第3話 世にも奇妙な異世界転生

美しい山々に囲まれた城。


その最上階に位置する王の間で、老人がベットに横たわっていた。


彼はエリン・アッシュバルト。


23歳の時に王の座を受け継ぎ、以後国のために尽力してきた。


そんなエリンはベッドを囲む一族と家臣にこう、語りかけた。


「い、、いよいよ別れの時だ。

さすがのワシも、年には勝てんようじゃな。。」


これに側近の1人、長槍使いのクロムが答える。


「何をいいますか!ドラゴンをも打ち負かすエリン王が、死ぬなどあり得ませぬ」


さらに息子のグリンベルト王子が言葉を重ねる。


「そうですとも、これまで30もの国々を打ち負かしてきた父上です。

歳などに負けるはずがありませぬ」


力強い言葉とは裏腹に涙を浮かべる王子を見て、

エリン王は力なく笑った。


その時、王の間全体がまばゆい光に包まれた。


「なんだこれは!」


慌てふためく王子にクロムが説明する。


「これは神の導光だ。

神はこの光を通して死にゆくものの人生を読み取り、天国へ行くべきか、地獄へ行くべきか判断するのだ」


そうこうしていると、どこからともなく声が聞こえてきた。


「エリン王よ、貴様は人に誇れるような働きをしてきたか?」


これが神の声か。


エリン王は最後の力を振り絞ってベットから起き上がると、天に両手をかかげ叫んだ。


「私はこれまで30のドラゴンを討伐し、戦においては敵兵8万人を葬ってきました。」


これに神の声が答える。


「ふむふむ、、そのようだな。

命を奪ったことを誇るとは、なんというおぞましい生き物なのだ。


貴様には、、、地獄がふさわしい。

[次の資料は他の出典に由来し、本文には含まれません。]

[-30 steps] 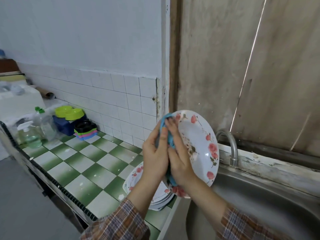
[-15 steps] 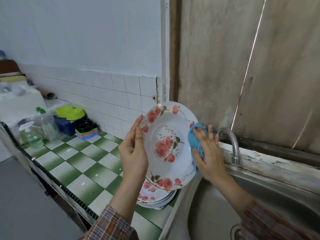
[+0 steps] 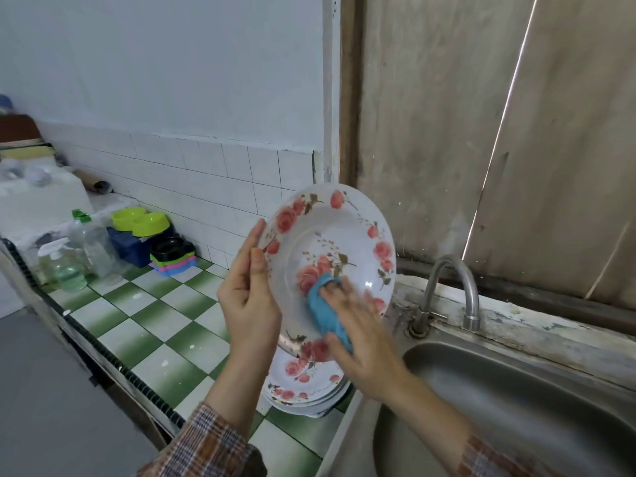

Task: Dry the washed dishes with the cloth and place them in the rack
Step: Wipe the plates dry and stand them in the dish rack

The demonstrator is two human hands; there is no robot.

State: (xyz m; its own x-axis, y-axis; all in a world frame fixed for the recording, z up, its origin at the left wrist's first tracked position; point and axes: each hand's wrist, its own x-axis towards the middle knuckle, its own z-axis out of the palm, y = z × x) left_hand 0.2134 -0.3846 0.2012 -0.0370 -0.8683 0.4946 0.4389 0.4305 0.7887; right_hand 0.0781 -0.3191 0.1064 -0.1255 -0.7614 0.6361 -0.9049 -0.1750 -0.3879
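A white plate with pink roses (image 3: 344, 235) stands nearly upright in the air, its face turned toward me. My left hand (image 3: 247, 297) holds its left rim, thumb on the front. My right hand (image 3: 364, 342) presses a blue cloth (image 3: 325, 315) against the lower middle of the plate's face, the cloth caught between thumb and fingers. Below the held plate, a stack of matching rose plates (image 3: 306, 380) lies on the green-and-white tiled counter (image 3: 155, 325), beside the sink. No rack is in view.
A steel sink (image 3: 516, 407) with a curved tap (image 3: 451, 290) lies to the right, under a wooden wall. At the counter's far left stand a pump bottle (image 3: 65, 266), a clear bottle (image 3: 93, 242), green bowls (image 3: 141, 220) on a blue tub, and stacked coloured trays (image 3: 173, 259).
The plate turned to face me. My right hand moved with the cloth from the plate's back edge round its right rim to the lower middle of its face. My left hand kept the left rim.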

」


まさかの決定に周囲の者たちがざわつく。


「ど、どうして」


一方、エリン王は意気消沈した様子。


だが、数十秒の沈黙ののち、言葉を絞りだした。


「地獄とは、、どんなところなのですか」


これに神が答える。


「地獄とは、貴様のようなおぞましい生き物が、互いに蹴落とし合い、いがみ合い、憎しみ合う所よ」


あまりのショッキングな言葉に倒れこむエリン王。


そして、静かに息を引き取った。


「父上!」


「王様!」


家族と家臣が悲しみに暮れている頃、

エリン王は真っ暗で狭い場所に閉じ込められていた。


「ここはどこなのだ?何も見えぬ。」


だが次第にまばゆい光が近づいてくる。

と同時に複数の人物の声が聞こえてきた。


「もう少しだ!」


「痛い!痛い!」


地獄の鬼どもが罪人を痛めつけているんだろうか。

エリン王はかつてないほどの恐怖を感じていた。


やがてエリン王の体はまばゆい光に包まれた。